→ **What needs to be done**: Report back every line of the entries that contains "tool", exactly as written.

BEGIN Entries shown

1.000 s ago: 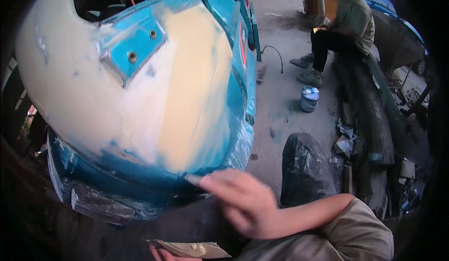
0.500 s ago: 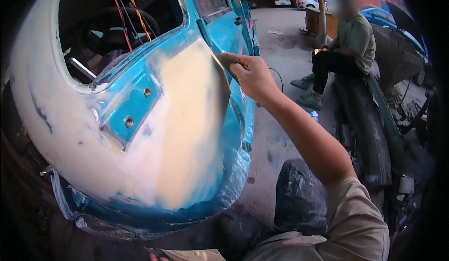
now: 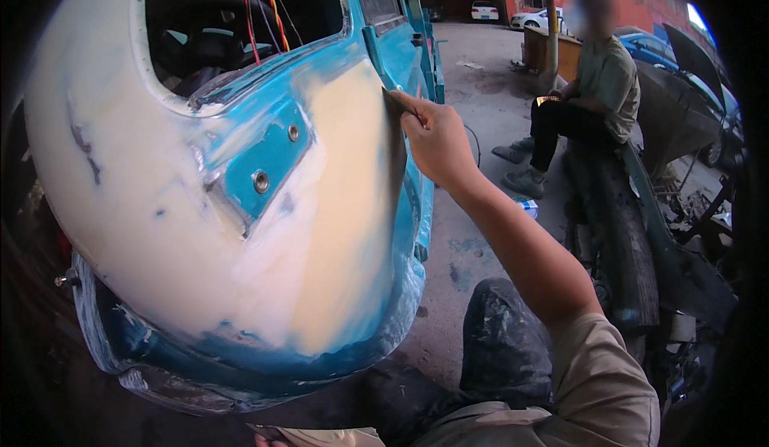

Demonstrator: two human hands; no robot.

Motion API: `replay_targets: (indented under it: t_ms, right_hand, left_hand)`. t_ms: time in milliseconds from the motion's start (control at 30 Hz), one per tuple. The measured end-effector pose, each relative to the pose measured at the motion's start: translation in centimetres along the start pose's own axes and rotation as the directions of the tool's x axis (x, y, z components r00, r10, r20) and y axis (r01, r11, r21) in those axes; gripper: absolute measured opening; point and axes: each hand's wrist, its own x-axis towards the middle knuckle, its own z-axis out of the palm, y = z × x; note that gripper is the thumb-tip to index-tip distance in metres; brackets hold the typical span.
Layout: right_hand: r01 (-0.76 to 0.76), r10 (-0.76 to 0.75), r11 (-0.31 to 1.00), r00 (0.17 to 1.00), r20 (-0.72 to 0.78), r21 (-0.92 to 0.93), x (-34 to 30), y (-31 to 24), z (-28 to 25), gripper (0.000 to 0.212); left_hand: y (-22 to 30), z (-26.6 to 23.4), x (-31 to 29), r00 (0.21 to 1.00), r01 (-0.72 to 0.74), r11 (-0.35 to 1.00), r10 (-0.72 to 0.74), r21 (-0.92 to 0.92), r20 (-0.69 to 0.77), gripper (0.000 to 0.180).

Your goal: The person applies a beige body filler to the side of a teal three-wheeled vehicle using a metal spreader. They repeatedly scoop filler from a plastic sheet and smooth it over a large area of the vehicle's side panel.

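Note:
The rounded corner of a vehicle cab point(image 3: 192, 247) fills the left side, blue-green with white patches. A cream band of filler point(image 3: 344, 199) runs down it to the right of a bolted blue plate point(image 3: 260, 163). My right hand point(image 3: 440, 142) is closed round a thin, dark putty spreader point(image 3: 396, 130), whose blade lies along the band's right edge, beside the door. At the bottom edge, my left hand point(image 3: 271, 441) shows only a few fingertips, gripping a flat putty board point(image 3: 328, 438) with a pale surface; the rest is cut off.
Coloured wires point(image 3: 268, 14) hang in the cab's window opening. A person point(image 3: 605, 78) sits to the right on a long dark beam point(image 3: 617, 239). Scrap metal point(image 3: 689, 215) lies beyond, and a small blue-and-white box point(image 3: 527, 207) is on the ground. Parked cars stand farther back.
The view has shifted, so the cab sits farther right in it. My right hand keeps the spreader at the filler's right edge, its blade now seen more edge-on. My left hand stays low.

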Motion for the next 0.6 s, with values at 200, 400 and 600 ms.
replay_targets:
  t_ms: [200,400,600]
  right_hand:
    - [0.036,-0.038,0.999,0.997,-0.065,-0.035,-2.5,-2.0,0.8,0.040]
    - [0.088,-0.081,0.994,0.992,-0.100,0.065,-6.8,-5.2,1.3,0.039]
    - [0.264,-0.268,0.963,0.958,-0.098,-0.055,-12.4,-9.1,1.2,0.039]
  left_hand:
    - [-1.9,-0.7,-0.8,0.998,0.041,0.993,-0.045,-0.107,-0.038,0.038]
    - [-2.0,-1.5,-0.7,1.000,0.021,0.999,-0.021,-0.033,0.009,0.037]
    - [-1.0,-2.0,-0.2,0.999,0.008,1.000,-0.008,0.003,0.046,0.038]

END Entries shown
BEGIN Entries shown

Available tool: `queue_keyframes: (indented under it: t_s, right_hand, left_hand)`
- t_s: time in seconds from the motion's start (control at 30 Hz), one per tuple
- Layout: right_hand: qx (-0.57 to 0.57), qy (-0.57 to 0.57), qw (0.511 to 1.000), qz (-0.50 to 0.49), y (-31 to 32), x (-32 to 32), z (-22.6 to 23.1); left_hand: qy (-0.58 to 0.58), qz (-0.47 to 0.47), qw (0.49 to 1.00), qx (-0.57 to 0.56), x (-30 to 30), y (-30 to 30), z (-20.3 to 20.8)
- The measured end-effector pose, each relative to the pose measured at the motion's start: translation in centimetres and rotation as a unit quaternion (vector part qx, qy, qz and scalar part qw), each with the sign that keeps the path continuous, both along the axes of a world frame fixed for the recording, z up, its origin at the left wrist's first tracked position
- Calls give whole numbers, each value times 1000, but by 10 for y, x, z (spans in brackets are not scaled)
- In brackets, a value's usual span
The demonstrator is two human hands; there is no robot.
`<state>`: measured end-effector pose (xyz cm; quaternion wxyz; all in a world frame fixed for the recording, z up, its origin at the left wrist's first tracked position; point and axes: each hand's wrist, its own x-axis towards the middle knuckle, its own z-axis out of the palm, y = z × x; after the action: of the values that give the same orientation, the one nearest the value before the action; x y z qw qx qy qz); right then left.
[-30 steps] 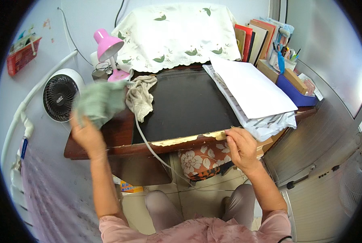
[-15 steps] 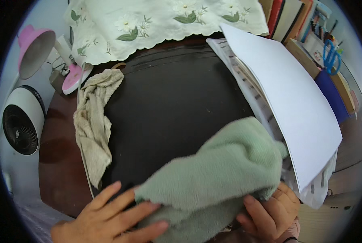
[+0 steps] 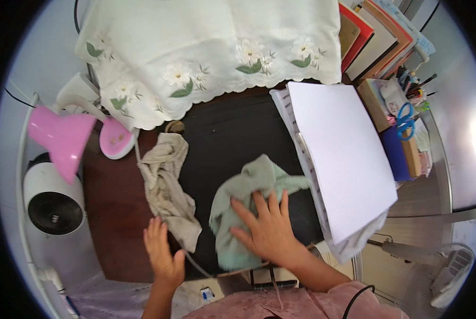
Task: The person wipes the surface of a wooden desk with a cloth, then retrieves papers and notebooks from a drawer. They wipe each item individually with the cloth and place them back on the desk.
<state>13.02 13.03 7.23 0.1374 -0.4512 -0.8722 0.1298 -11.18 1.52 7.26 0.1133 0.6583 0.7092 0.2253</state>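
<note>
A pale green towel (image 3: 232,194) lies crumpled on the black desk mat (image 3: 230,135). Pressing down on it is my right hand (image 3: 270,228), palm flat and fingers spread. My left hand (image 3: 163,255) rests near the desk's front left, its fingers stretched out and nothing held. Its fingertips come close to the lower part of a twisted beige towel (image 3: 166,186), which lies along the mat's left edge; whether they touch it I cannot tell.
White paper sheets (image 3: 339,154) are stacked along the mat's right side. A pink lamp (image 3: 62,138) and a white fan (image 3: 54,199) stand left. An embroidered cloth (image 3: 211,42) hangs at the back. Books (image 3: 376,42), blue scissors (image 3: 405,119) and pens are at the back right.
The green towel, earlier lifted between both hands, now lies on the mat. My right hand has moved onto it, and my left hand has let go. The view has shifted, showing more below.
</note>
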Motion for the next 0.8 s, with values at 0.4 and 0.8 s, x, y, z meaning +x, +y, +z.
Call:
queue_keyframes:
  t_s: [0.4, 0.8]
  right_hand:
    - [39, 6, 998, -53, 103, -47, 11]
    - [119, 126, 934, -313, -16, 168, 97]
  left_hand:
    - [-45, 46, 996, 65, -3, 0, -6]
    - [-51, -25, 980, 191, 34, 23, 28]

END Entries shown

→ **Exercise solution**:
Motion API: `replay_targets: (indented under it: t_ms, right_hand, left_hand)`. t_ms: time in milliseconds from the motion's start (control at 30 Hz), one per tuple. The measured end-effector pose, each relative to the pose measured at the motion's start: translation in centimetres along the start pose's own axes and rotation as the directions of the tool's x axis (x, y, z components r00, r10, r20) and y axis (r01, r11, r21) in those axes; gripper: absolute measured opening; point and axes: each hand's wrist, its own x-axis towards the middle knuckle, its own z-axis out of the palm, y = z × x; note that gripper is the thumb-tip to index-tip distance in metres; brackets hold the typical span.
Available tool: `queue_keyframes: (indented under it: t_s, right_hand, left_hand)`

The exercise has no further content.